Below, locate the line that contains "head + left". Repeat exactly from that line to the line that contains "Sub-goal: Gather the", inclusive, leaving out the pictures.

Segment Start: Supplied data

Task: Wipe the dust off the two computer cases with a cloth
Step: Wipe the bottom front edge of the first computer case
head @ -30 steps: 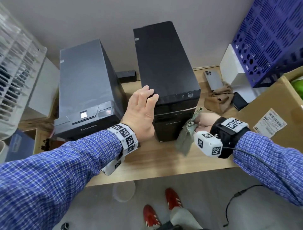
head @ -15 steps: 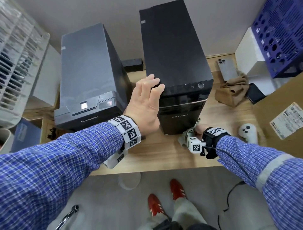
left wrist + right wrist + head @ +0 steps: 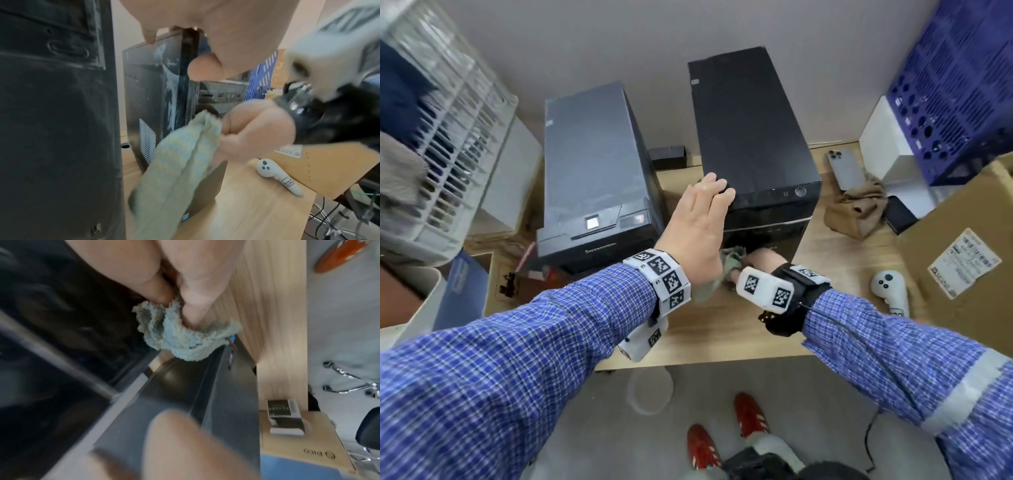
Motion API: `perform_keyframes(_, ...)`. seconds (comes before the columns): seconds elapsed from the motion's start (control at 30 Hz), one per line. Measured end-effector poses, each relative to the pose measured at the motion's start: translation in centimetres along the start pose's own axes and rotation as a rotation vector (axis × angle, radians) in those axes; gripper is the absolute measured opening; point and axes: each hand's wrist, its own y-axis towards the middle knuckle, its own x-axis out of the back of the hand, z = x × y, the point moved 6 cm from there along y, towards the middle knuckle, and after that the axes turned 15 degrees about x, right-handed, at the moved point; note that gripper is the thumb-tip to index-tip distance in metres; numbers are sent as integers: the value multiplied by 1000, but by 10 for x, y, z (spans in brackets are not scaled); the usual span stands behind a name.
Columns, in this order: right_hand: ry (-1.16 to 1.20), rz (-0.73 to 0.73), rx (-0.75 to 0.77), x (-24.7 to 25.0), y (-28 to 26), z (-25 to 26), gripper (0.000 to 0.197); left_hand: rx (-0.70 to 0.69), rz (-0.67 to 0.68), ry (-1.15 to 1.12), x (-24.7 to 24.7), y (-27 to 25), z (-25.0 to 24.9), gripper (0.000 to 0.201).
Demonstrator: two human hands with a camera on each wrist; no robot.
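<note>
The cloth (image 3: pixel 174 170), pale green and blue, is bunched in the grip of the right hand (image 3: pixel 257 129), whose fingers and thumb curl round its upper end; the rest hangs down against the lower front of the black computer case (image 3: pixel 753 137). In the right wrist view the fingertips (image 3: pixel 191 308) pinch the crumpled cloth just beside the case's front edge, low above the wooden surface (image 3: pixel 842 267). The left hand (image 3: pixel 698 236) lies with straight fingers on the front left corner of that case's top, holding nothing; its thumb hangs beside the front edge in the left wrist view. The grey computer case (image 3: pixel 592 164) stands just beside the black one on the left, apart from both hands, with pale dust smears on the side seen from the left wrist. On the surface to the right lie a white controller (image 3: pixel 890 287), a brown rag (image 3: pixel 856 209) and a phone (image 3: pixel 846 169). A cardboard box (image 3: pixel 962 253) stands at the right edge; a blue crate (image 3: pixel 955 92) stands behind it, its contents not visible.
</note>
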Motion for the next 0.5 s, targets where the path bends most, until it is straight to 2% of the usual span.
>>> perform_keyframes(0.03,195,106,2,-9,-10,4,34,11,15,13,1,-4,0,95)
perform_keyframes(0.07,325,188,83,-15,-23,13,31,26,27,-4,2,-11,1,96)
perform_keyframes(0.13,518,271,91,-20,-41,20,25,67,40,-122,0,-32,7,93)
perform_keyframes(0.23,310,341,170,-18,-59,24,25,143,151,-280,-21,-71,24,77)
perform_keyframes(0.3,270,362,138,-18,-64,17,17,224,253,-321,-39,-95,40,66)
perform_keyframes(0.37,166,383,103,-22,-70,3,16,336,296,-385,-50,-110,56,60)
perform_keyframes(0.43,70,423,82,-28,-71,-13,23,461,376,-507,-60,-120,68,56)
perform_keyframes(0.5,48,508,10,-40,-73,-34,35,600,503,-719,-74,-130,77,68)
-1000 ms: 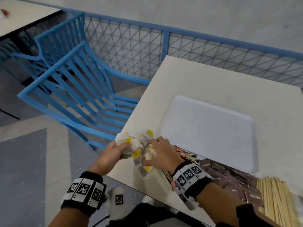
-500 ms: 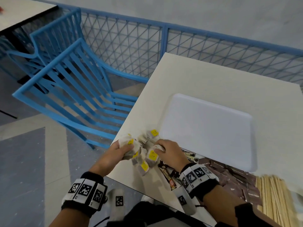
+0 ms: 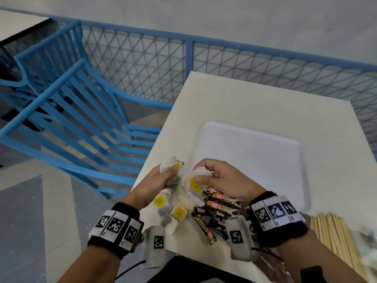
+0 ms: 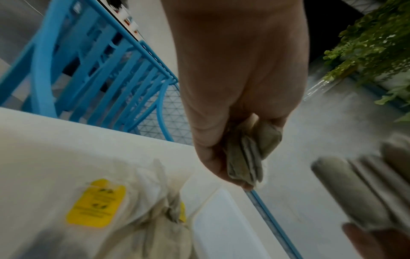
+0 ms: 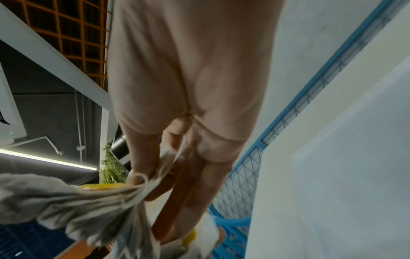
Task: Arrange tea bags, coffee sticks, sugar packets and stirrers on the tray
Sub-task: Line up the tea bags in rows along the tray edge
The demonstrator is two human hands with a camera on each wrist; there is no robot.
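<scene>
A tangle of white tea bags (image 3: 179,193) with yellow tags hangs between my two hands above the table's near left corner. My left hand (image 3: 163,177) grips a few bags (image 4: 246,157) of the bunch. My right hand (image 3: 206,176) pinches another cluster (image 5: 93,199) by thumb and fingers. More tea bags (image 3: 170,210) dangle below or lie on the table. Brown coffee sticks (image 3: 218,209) lie just right of them. Wooden stirrers (image 3: 334,233) lie at the near right. The white tray (image 3: 251,160) sits behind my hands with nothing on it. Sugar packets are not visible.
The cream table (image 3: 255,103) has its left edge close to my left hand. A blue slatted chair (image 3: 67,111) stands left of the table. A blue mesh railing (image 3: 265,64) runs behind.
Both hands have lifted the tea bag bunch and pulled apart, the right moving right. The coffee sticks under the right wrist are now uncovered.
</scene>
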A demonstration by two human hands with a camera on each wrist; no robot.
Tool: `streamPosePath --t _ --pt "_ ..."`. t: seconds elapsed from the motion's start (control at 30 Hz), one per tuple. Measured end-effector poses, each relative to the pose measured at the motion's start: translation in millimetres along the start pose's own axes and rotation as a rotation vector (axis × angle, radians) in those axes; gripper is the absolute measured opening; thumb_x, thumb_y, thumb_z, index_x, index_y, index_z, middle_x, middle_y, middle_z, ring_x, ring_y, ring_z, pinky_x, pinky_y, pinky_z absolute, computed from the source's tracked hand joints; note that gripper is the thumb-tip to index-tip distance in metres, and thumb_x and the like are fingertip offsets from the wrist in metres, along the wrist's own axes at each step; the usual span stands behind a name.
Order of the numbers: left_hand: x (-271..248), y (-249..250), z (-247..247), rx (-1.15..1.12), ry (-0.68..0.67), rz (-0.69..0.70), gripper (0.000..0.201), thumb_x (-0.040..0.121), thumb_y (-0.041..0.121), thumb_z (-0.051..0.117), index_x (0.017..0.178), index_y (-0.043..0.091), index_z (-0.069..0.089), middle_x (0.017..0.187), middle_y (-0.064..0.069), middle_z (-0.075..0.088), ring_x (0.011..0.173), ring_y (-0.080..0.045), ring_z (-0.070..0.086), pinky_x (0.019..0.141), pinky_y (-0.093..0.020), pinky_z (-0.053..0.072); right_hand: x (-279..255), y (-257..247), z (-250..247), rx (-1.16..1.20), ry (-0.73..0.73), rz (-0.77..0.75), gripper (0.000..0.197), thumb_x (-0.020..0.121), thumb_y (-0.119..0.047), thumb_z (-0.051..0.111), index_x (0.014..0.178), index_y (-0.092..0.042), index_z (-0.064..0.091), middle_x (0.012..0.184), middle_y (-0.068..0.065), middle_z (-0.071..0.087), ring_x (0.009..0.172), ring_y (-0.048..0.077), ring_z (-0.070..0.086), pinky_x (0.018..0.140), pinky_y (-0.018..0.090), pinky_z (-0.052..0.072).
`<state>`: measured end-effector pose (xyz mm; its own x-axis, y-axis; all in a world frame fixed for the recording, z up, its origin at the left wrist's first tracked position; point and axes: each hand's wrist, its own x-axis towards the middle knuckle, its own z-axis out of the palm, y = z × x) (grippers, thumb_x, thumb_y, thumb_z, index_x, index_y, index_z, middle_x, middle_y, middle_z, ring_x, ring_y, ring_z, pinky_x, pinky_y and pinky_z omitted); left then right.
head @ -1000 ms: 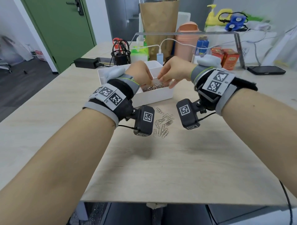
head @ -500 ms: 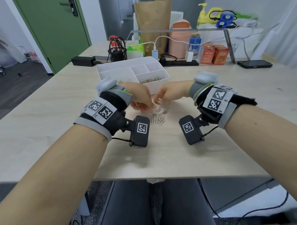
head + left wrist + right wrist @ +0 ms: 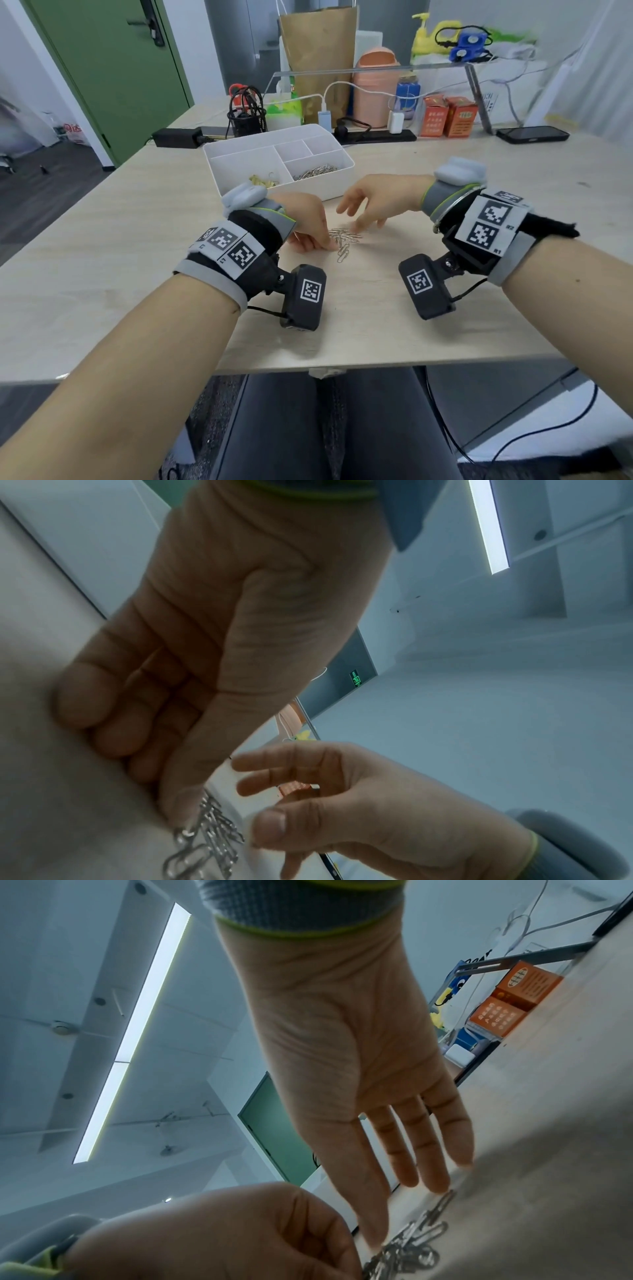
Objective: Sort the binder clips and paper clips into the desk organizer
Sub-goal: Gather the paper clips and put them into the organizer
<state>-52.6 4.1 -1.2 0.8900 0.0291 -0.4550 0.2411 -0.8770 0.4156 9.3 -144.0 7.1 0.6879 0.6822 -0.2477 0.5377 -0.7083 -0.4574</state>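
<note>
Counter [image 3: 376, 318]: we work on a light wood-grain counter.
Paper clips [image 3: 343, 238]: a small heap of silver wire paper clips lies on the counter between our two hands, just in front of the organizer.
Left hand [image 3: 306, 222]: we rest it on the counter with the fingers [image 3: 85, 696] curled under; the thumb tip touches the near edge of the heap. We cannot tell whether it pinches a clip.
Right hand [image 3: 373, 198]: the fingers [image 3: 428, 1148] are released and straight, their tips meeting the counter at the far side of the heap.
Organizer [image 3: 329, 186]: the white plastic divided desk organizer holds silver paper clips in its right front compartment and gold binder clips [image 3: 263, 181] in its left compartment.
</note>
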Motion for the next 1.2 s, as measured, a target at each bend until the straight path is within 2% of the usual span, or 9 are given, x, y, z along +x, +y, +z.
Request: streamPosePath --t 0.2,0.37,0.47,0.53,0.63,0.73,0.9,1.1,1.2 --pt "-5.3 1.1 -0.3 -0.154 0.012 -0.013 0.011 0.089 0.014 0.064 0.088 0.003 0.064 0.075 -0.006 0.062 0.065 -0.014 0.058 0.064 -0.022 0.056 -2.7 -6.0 14.4 -0.105 -0.117 0.092 0.077 0.071 -0.03 0.08 0.136 -0.013 0.043 0.125 0.004 0.057 0.064 0.011 0.063 0.07 0.022 0.052" --pt "-8.8 1.1 -0.4 -0.278 0.066 -0.093 0.014 0.098 0.005 0.043 0.093 -0.002 0.055 0.064 -0.009 0.061 0.063 -0.022 0.057 0.07 -0.03 0.054 4.2 -14.0 19.2 -0.142 -0.099 0.065 0.057 0.074 -0.027 0.079 0.122 -0.013 0.052 0.111 0.007 0.069 0.058 0.009 0.066 0.058 0.016 0.046" --pt "-12.9 3.2 1.8 -0.397 0.028 -0.097 0.023 0.101 0.004 0.032 0.083 0.001 0.046 0.073 -0.009 0.052 0.06 -0.018 0.049 0.053 -0.023 0.051 9.7 -15.2 21.5 -0.153 -0.075 0.046 0.038 0.077 -0.022 0.075 0.109 -0.012 0.058 0.102 0.009 0.073 0.044 0.001 0.062 0.053 0.012 0.043" --pt "-17.8 8.1 3.7 -0.456 0.011 -0.097 0.017 0.102 0.004 0.028 0.096 0.002 0.043 0.073 -0.011 0.05 0.059 -0.019 0.048 0.04 -0.019 0.048 11.0 -16.3 22.0 -0.153 -0.047 0.047 0.03 0.079 -0.019 0.073 0.104 -0.006 0.063 0.096 0.01 0.074 0.044 0.001 0.062 0.048 0.008 0.042" --pt "-23.4 11.9 4.2 -0.537 0.011 -0.07 0.013 0.102 0.003 0.025 0.108 0.003 0.038 0.076 -0.015 0.053 0.063 -0.023 0.051 0.058 -0.027 0.051 11.5 -20.1 22.3 -0.173 -0.019 0.049 0.022 0.079 -0.016 0.07 0.098 -0.004 0.07 0.086 0.009 0.074 0.045 0.001 0.062 0.048 0.006 0.042" --pt "-22.2 9.5 2.4 -0.595 0.041 -0.046 0.03 0.102 0.004 0.028 0.128 -0.004 0.042 0.106 -0.028 0.061 0.086 -0.035 0.059 0.087 -0.038 0.049 13.0 -24.7 23.6 -0.188 0.028 0.074 0.014 0.077 -0.014 0.064 0.088 -0.008 0.072 0.08 0.009 0.074 0.039 -0.002 0.058 0.06 0.014 0.049" --pt "-18.7 6.1 1.7 -0.638 0.11 -0.008 0.036 0.099 0.003 0.03 0.133 -0.008 0.036 0.082 -0.019 0.06 0.069 -0.027 0.06 0.077 -0.036 0.053 17.5 -27.9 25.6 -0.086 0.05 0.153 0.014 0.073 -0.011 0.061 0.083 -0.008 0.07 0.061 0.004 0.069 0.045 0.007 0.064 0.061 0.017 0.054" --pt "-14.2 4.2 1.6 -0.686 0.145 0.011 0.036 0.098 0.001 0.03 0.133 -0.005 0.037 0.106 -0.025 0.061 0.081 -0.035 0.064 0.079 -0.038 0.054 21.8 -31.6 24.9 -0.031 0.051 0.227 0.012 0.074 -0.013 0.066 0.07 -0.003 0.063 0.048 0.001 0.066 0.039 0.009 0.063 0.06 0.02 0.055" --pt "-9.4 1.4 -0.1 -0.675 0.15 0.022 0.033 0.097 -0.001 0.033 0.13 -0.003 0.041 0.095 -0.018 0.062 0.071 -0.028 0.064 0.079 -0.041 0.055 22.1 -35.1 24.5 -0.029 0.062 0.239 0.018 0.074 -0.014 0.068 0.062 -0.006 0.058 0.039 -0.001 0.061 0.036 0.008 0.061 0.057 0.019 0.054"
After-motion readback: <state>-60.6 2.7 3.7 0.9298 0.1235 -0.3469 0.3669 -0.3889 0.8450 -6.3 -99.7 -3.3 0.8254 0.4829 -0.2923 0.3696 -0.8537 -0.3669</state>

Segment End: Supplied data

Written response:
head + left wrist + right wrist @ +0 ms: 
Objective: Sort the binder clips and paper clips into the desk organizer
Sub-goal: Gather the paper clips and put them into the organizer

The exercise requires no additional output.